Witness Abdon narrated that petitioner was a former sales representative of Toyota. As Sales Representative, petitioner performed two functions, namely: to sell brand new Toyota vehicle units and to collect and receive payments from customers.[10] Sales representatives who have rendered services to Toyota for a long period of time like petitioner were allowed to collect and receive payments from customers with the duty to remit the same to the cashier. As a matter of procedure, sales representatives of Toyota were required to request copies of provisional receipts from the cashiers which are then issued to the paying customers. Customers usually pay in the form of checks payable to Toyota.[11] As General Sales Manager, Abdon conducted meetings twice a week, particularly during Mondays and Thursdays to stress to the sales representatives that they should remit their collections to the cashier and to follow-up on their uncollected accounts.[12]

In Criminal Case No. Q-95-61234, Abdon testified that sometime in July 1994, Tiong, General Manager of Tritan Trading Corporation, purchased two units of Toyota Corolla GLI valued at Five Hundred Thousand Pesos (P500,000.00) each.[13] Petitioner was the sales representative who attended to Tiong. It was also petitioner who received the payments made by Tiong for the cars purchased from Toyota.

Abdon recalled that for the first car, a Toyota Silver Mica, Tiong deposited Twenty Thousand Pesos (P20,000.00) with the petitioner who in turn issued to the former Provisional Receipt No. 54583[14] dated 22 July 1994. As full payment, Tiong issued Philtrust Bank Check No.
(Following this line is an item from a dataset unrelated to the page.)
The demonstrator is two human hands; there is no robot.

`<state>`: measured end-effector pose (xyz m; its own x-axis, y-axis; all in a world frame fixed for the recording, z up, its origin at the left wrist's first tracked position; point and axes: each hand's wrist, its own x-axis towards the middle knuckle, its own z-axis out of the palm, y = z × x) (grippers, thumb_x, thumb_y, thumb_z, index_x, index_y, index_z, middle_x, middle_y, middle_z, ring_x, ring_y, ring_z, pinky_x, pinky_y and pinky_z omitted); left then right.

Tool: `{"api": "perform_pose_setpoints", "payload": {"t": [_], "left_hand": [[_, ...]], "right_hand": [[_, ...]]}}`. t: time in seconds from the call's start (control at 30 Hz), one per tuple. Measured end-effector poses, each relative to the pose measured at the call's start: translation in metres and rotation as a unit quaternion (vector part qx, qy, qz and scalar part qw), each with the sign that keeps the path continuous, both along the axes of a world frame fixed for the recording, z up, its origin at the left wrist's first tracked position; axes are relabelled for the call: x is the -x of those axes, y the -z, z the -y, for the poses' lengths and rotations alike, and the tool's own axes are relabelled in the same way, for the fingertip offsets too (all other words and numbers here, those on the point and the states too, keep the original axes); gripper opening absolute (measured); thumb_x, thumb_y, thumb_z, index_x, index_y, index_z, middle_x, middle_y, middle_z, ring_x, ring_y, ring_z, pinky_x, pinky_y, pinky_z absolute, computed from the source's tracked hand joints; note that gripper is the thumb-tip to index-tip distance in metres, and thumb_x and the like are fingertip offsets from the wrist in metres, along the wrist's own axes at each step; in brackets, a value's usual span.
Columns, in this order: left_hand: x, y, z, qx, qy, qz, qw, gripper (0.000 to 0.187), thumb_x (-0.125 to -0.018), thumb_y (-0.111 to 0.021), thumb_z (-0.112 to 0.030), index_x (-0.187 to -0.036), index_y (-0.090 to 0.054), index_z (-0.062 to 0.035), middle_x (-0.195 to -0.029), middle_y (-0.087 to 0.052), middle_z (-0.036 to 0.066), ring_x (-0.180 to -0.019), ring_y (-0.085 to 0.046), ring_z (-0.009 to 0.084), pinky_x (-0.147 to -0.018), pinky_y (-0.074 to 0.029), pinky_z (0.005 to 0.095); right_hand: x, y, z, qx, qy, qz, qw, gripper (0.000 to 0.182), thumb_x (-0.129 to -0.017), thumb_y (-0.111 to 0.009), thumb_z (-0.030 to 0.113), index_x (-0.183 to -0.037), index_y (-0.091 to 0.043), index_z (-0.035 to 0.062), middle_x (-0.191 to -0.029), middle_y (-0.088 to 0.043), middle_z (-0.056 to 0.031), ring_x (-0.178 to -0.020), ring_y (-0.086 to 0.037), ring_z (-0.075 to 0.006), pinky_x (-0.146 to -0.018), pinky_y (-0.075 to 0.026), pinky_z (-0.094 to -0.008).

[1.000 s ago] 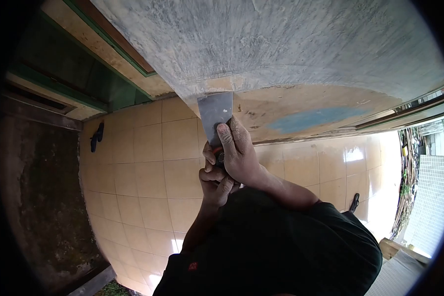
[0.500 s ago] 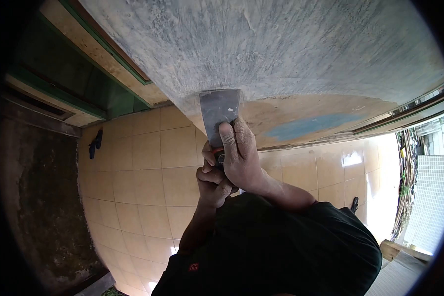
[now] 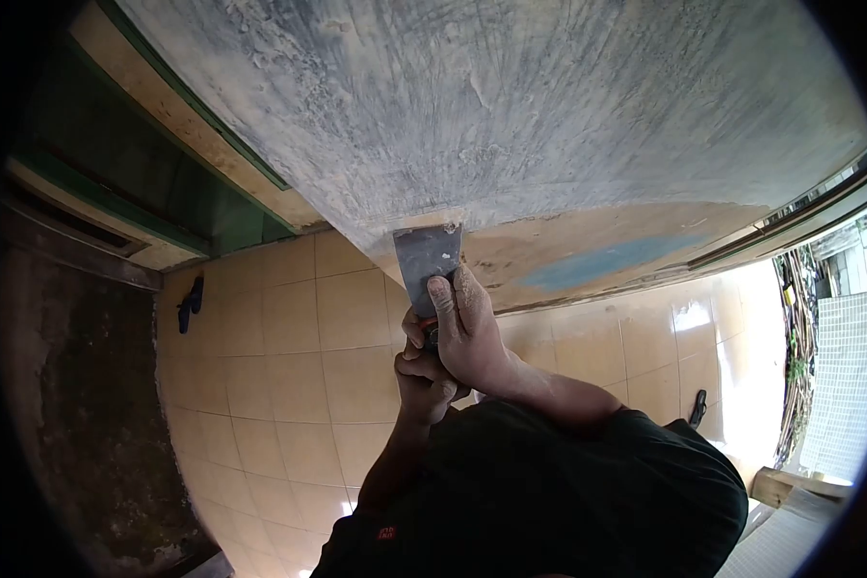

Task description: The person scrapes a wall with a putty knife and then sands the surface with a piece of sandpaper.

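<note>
A wide-bladed scraper [image 3: 426, 260] is pressed with its straight edge against the wall [image 3: 472, 106], at the border between grey paint and a bare tan patch [image 3: 511, 246]. My right hand [image 3: 470, 332] is closed round the scraper, its dusty thumb and fingers lying on the lower blade. Below it, my left hand [image 3: 424, 385] grips the handle end, of which only a small dark and orange part shows. Pale specks of debris stick to the blade.
A faded blue patch [image 3: 607, 262] marks the lower wall. Tan floor tiles [image 3: 270, 318] run beneath. Dark sandals [image 3: 191, 305] lie at left, another shoe [image 3: 698, 408] at right. A green door frame [image 3: 173, 183] stands at left, and piled sticks [image 3: 796, 337] line the right.
Both hands and the scraper have moved down in the view. A small light strip of wall now shows just above the blade's edge. The view has also shifted slightly.
</note>
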<state>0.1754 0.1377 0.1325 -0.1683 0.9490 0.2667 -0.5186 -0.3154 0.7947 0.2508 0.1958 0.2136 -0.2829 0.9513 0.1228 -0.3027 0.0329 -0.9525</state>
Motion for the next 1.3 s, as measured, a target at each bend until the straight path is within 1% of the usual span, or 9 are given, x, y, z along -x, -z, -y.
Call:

AO-12122 in the amount of P480,000.00, a crossed check payable to cash, covered by Provisional Receipt No. 56013 dated 1 August 1994. This is the subject of Criminal Case No. Q-95-61234.
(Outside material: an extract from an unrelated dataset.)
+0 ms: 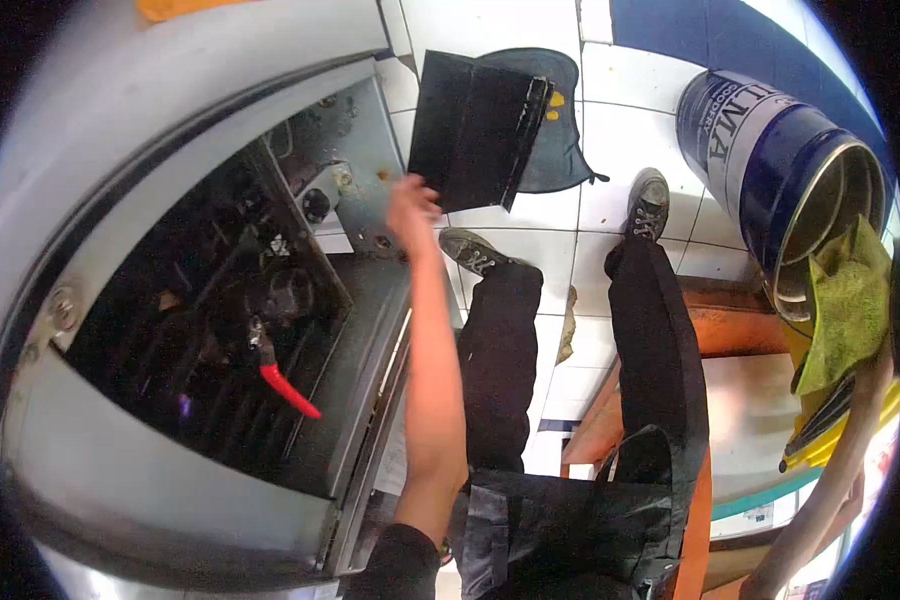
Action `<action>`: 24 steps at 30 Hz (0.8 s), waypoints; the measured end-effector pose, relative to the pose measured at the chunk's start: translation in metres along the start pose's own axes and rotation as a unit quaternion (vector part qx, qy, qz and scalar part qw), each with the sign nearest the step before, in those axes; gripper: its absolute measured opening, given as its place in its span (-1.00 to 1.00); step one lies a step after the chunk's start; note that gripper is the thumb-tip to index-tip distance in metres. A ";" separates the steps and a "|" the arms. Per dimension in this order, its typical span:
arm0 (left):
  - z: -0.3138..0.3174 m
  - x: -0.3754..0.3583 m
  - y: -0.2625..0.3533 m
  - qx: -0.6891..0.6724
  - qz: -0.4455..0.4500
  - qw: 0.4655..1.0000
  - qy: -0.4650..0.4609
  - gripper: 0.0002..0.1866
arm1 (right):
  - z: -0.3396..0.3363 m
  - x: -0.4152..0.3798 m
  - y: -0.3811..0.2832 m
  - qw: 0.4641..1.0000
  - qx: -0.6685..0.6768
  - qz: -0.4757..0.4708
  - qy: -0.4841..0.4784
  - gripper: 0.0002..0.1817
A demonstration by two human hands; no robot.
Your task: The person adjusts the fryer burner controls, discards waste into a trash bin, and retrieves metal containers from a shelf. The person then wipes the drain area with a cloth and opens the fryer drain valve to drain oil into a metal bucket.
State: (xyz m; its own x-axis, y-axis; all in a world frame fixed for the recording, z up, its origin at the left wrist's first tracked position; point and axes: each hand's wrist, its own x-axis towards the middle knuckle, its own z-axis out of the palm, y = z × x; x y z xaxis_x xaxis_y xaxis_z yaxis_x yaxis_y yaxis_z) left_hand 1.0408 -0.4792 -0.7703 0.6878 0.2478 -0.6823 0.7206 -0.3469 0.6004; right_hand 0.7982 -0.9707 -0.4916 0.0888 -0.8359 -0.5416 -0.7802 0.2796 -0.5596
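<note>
My left hand [413, 210] is beside the near edge of a black flat panel [465, 130], by the frame of an open metal appliance [370, 150]. Its fingers look curled and slightly blurred; a small pale thing may be in them, but I cannot make it out. On the far right, my right arm [820, 500] ends at a yellow-green cloth [850, 290], which hangs at the mouth of a blue metal drum [760, 150]. The cloth hides those fingers, and the hand appears closed on it. A red-handled tool [288, 388], probably pliers, sits inside the appliance's dark opening.
The black panel lies over a dark cloth-like piece [560, 150] with yellow marks, on white floor tiles [630, 130]. My shoes [473, 251] stand just beyond it. Orange wooden framing [735, 330] is beside my leg. A yellow-and-black item [845, 430] is below the cloth.
</note>
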 end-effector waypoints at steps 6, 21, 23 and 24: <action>0.005 -0.090 -0.080 0.269 0.080 0.920 -0.274 -0.69 | -0.011 0.001 0.014 0.999 0.027 0.023 -0.011 -0.42; 0.039 -0.003 0.048 0.025 0.092 0.995 -0.025 -0.69 | 0.013 -0.004 -0.003 1.000 0.018 0.009 -0.005 -0.43; 0.042 0.010 0.059 0.031 0.100 0.994 -0.011 -0.67 | 0.015 -0.005 -0.002 0.999 -0.024 -0.037 -0.001 -0.47; 0.043 0.017 0.062 0.005 0.104 0.994 0.015 -0.66 | 0.015 -0.004 -0.001 0.999 -0.022 -0.032 -0.002 -0.47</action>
State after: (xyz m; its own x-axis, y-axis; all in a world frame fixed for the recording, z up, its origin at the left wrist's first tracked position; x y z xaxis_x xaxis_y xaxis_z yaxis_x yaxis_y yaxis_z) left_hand 1.0937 -0.5351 -0.7626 0.8244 0.1972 -0.5305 0.5616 -0.4019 0.7232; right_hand 0.8077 -0.9607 -0.4988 0.1420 -0.8497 -0.5078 -0.7995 0.2040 -0.5649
As regards the second car, a grayish green Toyota, Tiong issued a check worth P20,000.00 which petitioner acknowledged through Provisional Receipt No. 54582 dated 20 July 1994. Tiong then issued Philtrust Bank Check No. AO-13581 dated 25 July 1994, payable to cash in the amount of P480,000.00 as final payment. It was petitioner who received the check payments of Tiong as shown by the provisional receipts covering those checks. However, petitioner failed to remit to Toyota the amounts covered by the checks.[15] Both checks amounting to P480,000.00 each were made payable to cash because petitioner told Tiong that Toyota needed the cash for the replacement of its stocks.[16] Abdon in his testimony emphasized that he reminded petitioner of his uncollected accounts. On 12 August 1994, Gatchalian, the manager of the Credit and Collection Department of Toyota called Abdon's attention to the fourteen (14) uncollected accounts due from the petitioner including the two accounts due from Tritan Trading Corporation.[17]

Upon being confronted by Gatchalian, petitioner undertook to settle the accounts but failed to do so. After this incident where his attention was called regarding his unsettled accounts, petitioner did not report to work anymore, thus, Gatchalian and Abdon went through the files of petitioner. They forced open petitioner's drawer and found the files of several customers namely Lian Ho Trading, Aity Merchandising, Raymundo Lim, Wilson del Rosario Go and Tritan Trading Corporation. The documents showed that no payments were posted. The incident was then brought to the attention of Mr. William Lee, Vice President and General Manager of Toyota who instructed Abdon and Gatchalian to conduct an investigation.[18] The matter was also brought to the attention of the lawyer of Toyota who prepared and sent a demand letter to petitioner.[19]

Both Abdon and Gatchalian next went to the office of Tritan Trading Corporation to inquire about the unsettled account of the corporation with Toyota. In their visit, Tiong stated that Tritan Trading Corporation has fully paid to petitioner the two cars it purchased from Toyota. Tiong showed them Provisional Receipt No. 56013 in the amount of P480,000.00 with the signature of petitioner paid through Philtrust Bank Check No. AO-12122 for the Silver Mica Toyota, and Provisional Receipt No. 54530 in the amount of P480,000.00 paid through Philtrust Bank Check No. AO-013851 for the Grayish Green Toyota Corolla.[20]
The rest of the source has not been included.